**TASK INSTRUCTIONS:**
Your answer should consist of each line below that includes the word "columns".
----- DATA SHOWN
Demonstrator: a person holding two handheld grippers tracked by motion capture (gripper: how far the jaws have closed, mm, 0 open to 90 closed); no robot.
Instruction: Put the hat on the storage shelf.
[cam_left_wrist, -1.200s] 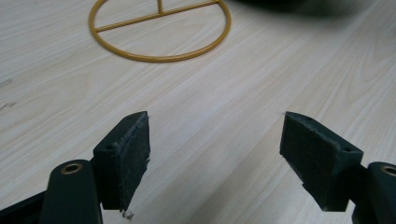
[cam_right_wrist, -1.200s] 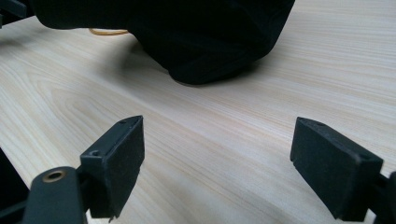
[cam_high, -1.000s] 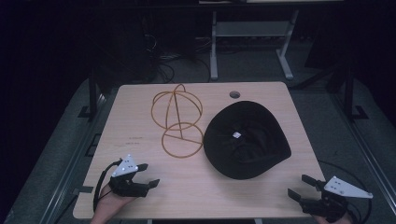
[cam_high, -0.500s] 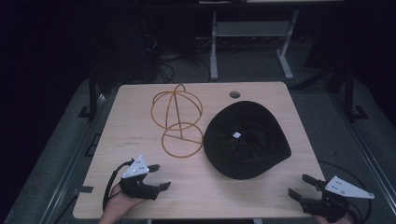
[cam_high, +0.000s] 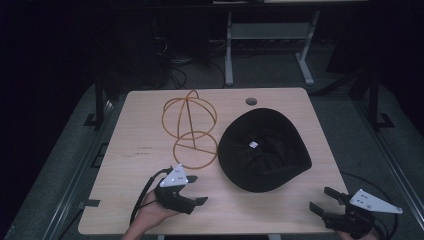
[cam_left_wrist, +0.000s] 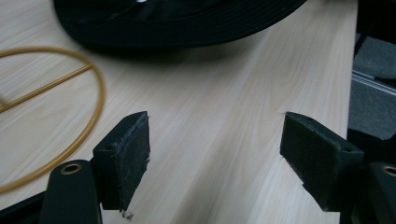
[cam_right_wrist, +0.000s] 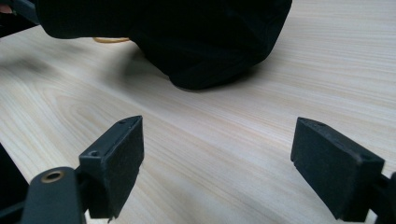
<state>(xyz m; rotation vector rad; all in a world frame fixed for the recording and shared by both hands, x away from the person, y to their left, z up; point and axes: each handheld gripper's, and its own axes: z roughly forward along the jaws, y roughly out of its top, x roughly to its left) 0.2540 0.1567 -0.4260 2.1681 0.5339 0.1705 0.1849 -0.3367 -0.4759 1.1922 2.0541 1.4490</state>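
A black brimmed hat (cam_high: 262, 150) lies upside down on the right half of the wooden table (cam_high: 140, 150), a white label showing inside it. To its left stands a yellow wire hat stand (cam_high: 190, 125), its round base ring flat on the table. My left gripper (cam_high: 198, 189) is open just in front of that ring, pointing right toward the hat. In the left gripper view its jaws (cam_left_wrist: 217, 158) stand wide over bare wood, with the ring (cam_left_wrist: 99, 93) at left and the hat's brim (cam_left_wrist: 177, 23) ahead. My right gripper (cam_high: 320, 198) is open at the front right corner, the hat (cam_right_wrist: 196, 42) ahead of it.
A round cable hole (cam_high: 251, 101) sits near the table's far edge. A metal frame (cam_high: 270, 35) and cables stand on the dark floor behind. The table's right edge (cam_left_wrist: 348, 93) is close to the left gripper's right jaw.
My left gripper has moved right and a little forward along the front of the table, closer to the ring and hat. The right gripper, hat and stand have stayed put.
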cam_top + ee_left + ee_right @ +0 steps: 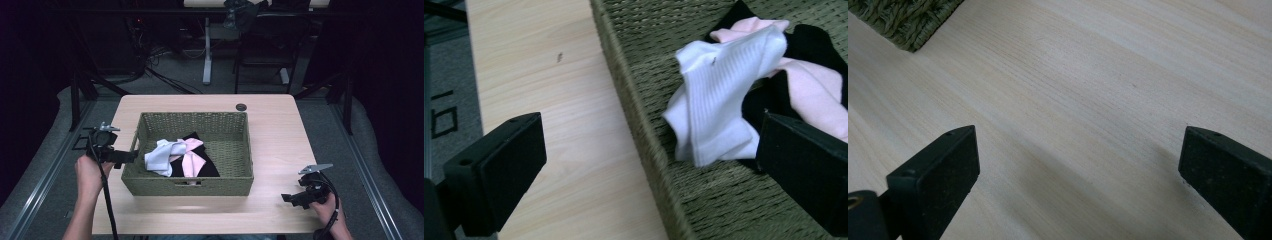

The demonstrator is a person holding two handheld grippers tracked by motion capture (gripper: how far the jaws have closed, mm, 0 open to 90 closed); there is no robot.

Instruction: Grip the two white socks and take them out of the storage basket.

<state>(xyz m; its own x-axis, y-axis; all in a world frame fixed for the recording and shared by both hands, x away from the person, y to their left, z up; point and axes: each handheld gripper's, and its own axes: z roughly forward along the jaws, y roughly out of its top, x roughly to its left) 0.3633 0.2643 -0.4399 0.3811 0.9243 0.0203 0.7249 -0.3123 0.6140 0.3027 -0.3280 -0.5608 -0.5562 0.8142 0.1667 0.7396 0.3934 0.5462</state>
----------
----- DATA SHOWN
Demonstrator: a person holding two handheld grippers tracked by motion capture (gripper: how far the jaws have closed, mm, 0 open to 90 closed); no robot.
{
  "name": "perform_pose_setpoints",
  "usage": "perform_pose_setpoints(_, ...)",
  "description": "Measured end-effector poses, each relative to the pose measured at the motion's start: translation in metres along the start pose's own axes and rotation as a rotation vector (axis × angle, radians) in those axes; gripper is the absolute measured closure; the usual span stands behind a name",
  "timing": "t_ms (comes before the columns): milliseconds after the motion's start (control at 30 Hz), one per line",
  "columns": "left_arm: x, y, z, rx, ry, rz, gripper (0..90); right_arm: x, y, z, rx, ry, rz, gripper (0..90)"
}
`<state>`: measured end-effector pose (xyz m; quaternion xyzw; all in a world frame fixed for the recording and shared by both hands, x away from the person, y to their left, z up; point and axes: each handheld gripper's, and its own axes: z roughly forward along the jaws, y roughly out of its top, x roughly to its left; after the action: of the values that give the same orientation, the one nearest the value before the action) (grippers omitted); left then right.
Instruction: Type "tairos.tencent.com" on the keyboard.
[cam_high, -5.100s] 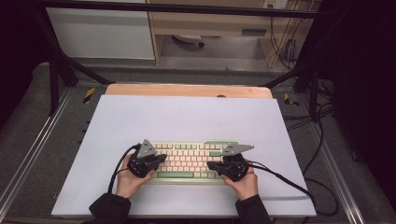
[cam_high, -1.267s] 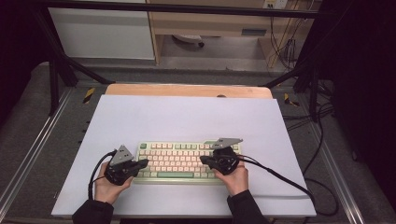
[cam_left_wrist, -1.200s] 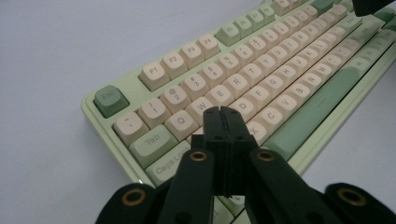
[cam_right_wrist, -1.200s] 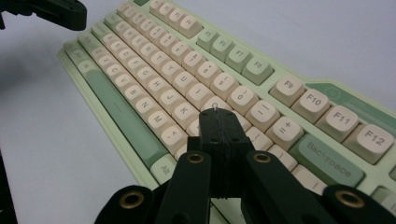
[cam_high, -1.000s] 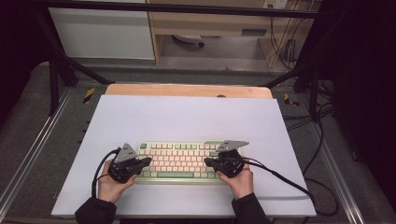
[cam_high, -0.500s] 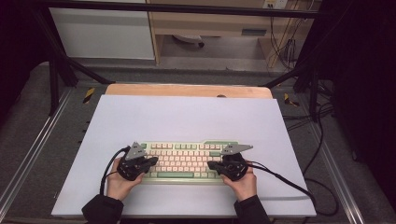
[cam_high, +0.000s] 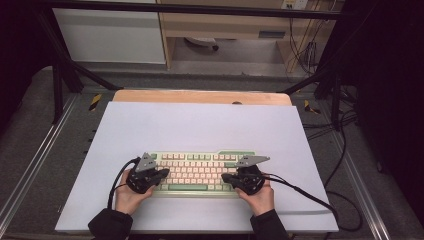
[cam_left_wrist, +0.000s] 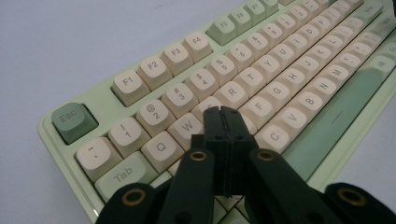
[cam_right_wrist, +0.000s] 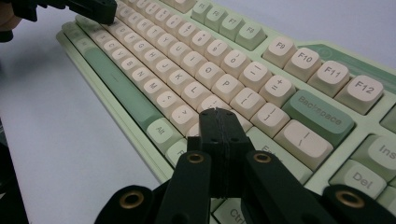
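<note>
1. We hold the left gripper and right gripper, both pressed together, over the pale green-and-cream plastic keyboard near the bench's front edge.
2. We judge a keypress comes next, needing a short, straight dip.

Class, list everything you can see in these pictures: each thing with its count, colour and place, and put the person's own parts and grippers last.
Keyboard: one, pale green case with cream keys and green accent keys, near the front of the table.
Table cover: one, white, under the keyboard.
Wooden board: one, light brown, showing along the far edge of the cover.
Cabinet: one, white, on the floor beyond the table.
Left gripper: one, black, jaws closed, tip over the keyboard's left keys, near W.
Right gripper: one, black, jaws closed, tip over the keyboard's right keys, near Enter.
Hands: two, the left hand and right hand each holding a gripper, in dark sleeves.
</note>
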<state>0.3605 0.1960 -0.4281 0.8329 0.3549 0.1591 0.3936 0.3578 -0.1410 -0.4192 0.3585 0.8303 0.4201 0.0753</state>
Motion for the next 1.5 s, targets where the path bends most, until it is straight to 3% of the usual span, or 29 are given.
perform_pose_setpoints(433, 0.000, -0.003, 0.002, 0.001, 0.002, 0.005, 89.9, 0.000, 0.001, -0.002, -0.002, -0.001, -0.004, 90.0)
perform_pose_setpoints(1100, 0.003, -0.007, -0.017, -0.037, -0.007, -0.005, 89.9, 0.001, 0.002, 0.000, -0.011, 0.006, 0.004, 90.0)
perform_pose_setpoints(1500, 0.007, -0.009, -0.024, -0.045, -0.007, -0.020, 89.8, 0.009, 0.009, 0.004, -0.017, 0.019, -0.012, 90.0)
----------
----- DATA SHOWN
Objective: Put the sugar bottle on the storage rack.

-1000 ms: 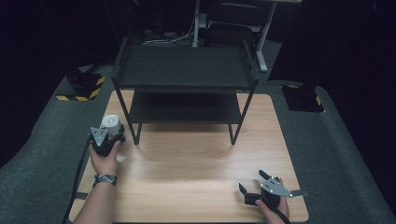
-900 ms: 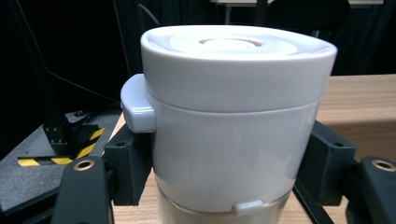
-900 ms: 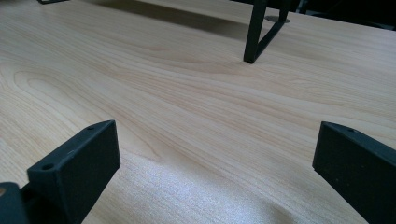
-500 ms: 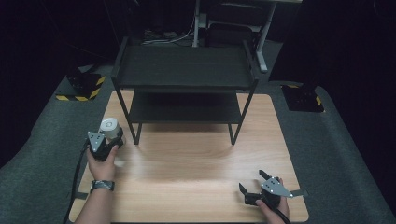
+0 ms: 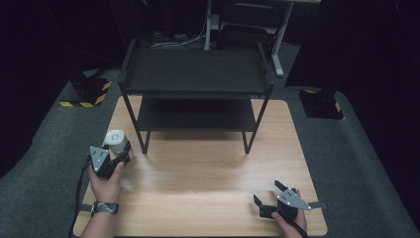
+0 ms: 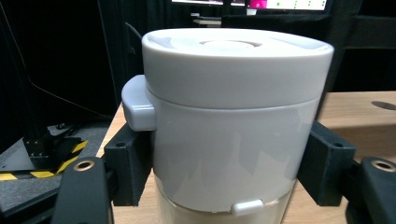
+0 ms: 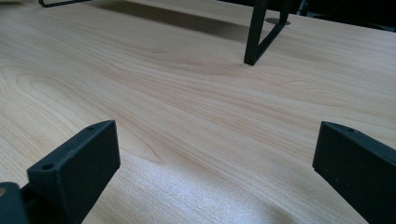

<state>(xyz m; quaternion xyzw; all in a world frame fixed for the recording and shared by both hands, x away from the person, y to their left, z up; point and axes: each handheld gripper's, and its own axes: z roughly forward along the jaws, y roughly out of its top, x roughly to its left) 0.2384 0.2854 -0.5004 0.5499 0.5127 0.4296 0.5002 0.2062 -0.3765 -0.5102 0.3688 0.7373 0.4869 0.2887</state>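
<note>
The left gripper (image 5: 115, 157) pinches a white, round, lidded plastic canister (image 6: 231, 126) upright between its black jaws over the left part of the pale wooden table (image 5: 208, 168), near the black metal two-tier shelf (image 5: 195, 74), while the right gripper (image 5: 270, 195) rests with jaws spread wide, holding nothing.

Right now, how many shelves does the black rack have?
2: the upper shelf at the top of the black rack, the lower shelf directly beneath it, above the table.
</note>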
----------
**SOLUTION BELOW:**
  "timing": "t_ms (comes before the columns): milliseconds after the motion's start (control at 30 Hz), one per line",
  "columns": "left_arm: x, y, z, rx, ry, rz, gripper (0..90); right_arm: x, y, z, rx, ry, rz, gripper (0..90)"

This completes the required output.